You cannot reliably predict the direction of returns. But you can predict their size - the volatility.

This asymmetry shapes everything that follows. It's why naive "predict tomorrow's return" strategies mostly fail (direction is near-random), and why the strategies that endure are built on what is predictable - volatility, risk, relationships between instruments. A huge slice of professional quant work isn't forecasting price at all; it's forecasting risk, because risk is the part of the market that actually has memory. We'll build exactly that model in Chapter 16.

The leverage effect

One more pattern, with a human cause.
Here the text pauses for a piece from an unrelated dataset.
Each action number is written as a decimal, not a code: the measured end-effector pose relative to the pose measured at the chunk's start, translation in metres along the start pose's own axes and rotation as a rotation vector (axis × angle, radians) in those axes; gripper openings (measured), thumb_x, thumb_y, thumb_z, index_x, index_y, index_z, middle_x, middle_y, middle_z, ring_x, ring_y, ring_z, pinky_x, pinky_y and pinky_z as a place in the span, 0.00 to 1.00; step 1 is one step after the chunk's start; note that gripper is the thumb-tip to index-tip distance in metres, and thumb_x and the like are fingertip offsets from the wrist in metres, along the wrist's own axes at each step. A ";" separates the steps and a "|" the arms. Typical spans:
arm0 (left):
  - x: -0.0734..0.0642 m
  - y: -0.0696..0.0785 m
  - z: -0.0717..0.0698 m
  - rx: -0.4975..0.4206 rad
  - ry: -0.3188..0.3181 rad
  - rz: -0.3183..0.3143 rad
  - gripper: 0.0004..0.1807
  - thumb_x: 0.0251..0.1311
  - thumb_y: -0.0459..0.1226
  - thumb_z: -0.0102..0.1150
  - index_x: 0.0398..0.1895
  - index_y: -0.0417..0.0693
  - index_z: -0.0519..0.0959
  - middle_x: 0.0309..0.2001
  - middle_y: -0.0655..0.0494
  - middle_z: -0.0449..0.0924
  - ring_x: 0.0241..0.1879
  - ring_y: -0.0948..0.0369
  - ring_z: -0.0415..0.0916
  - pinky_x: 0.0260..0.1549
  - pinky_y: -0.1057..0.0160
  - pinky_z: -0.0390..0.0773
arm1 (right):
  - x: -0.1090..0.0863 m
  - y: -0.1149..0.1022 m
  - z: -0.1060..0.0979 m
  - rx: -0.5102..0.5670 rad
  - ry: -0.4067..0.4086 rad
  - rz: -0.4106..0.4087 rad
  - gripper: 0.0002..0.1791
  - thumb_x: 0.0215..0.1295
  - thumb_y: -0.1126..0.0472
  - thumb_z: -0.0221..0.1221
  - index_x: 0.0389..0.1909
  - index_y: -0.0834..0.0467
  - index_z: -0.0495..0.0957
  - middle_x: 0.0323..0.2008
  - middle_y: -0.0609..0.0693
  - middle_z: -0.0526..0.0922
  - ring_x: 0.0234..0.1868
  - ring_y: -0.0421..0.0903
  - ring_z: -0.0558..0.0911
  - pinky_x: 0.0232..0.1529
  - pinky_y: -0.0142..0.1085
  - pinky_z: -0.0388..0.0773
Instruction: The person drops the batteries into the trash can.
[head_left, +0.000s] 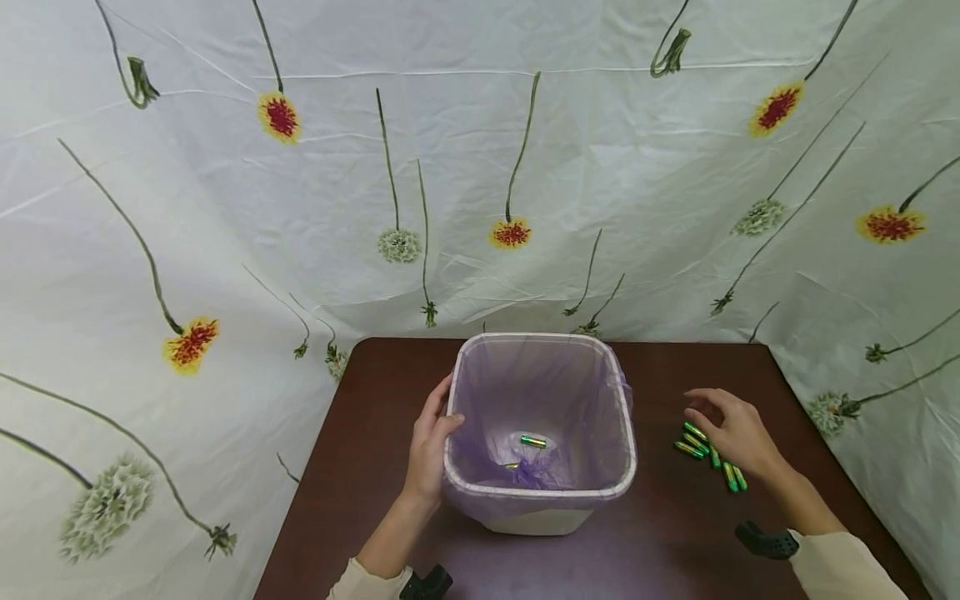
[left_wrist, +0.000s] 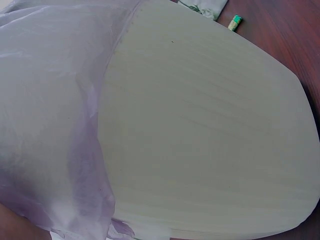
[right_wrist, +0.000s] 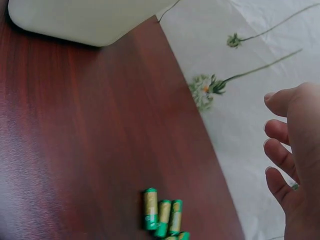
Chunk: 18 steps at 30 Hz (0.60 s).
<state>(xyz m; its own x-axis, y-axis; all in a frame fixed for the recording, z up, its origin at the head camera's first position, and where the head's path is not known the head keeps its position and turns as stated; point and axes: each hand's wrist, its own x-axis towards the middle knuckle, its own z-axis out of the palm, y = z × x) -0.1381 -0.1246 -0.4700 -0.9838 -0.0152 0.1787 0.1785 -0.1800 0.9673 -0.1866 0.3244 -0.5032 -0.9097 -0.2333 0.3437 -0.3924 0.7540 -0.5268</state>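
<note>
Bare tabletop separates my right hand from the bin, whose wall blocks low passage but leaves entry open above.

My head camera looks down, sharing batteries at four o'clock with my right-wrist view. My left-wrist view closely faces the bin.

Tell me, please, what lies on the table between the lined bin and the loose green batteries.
Only bare brown tabletop lies between the bin and the batteries; both the head view and the right wrist view show this.
</note>
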 end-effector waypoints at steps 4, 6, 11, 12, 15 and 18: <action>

Volatility tends to rise more after the market falls than after it rises by the same amount - fear moves faster than greed. This is the leverage effect, and it's why a crash feels so much more violent than a rally: the down move and the spike in volatility arrive together. Any honest risk model has to account for this asymmetry between up and down.

Try it yourself

  • Run the stylized-facts figure on a single volatile stock (say ADANIENT on NSE). Are its tails even fatter than the index's? (Single stocks usually are.)
  • Compare the excess kurtosis of daily returns versus weekly returns (resample the price). Do the tails get thinner as you zoom out in time?
  • Check the leverage effect directly: is average volatility in the 5 days after a 2% down day higher than after a 2% up day?

Recap

  • A return has two forms: simple (intuitive, for humans) and log (adds across time, for maths) - identical for small moves, divergent for large ones.
  • Returns obey four universal stylized facts: fat tails, volatility clustering, near-zero autocorrelation of returns, and positive autocorrelation of |returns|.
  • The crucial asymmetry: you can't predict direction but you can predict size (volatility) - which is why durable quant strategies target risk, not price forecasts.
  • The leverage effect means volatility spikes more after falls than rises - fear is faster than greed, and risk models must be asymmetric.

We now know what returns look like. Next we give ourselves the tools to reason about that randomness - probability, expectation, and the Monte Carlo simulation that lets a quant answer questions no formula can.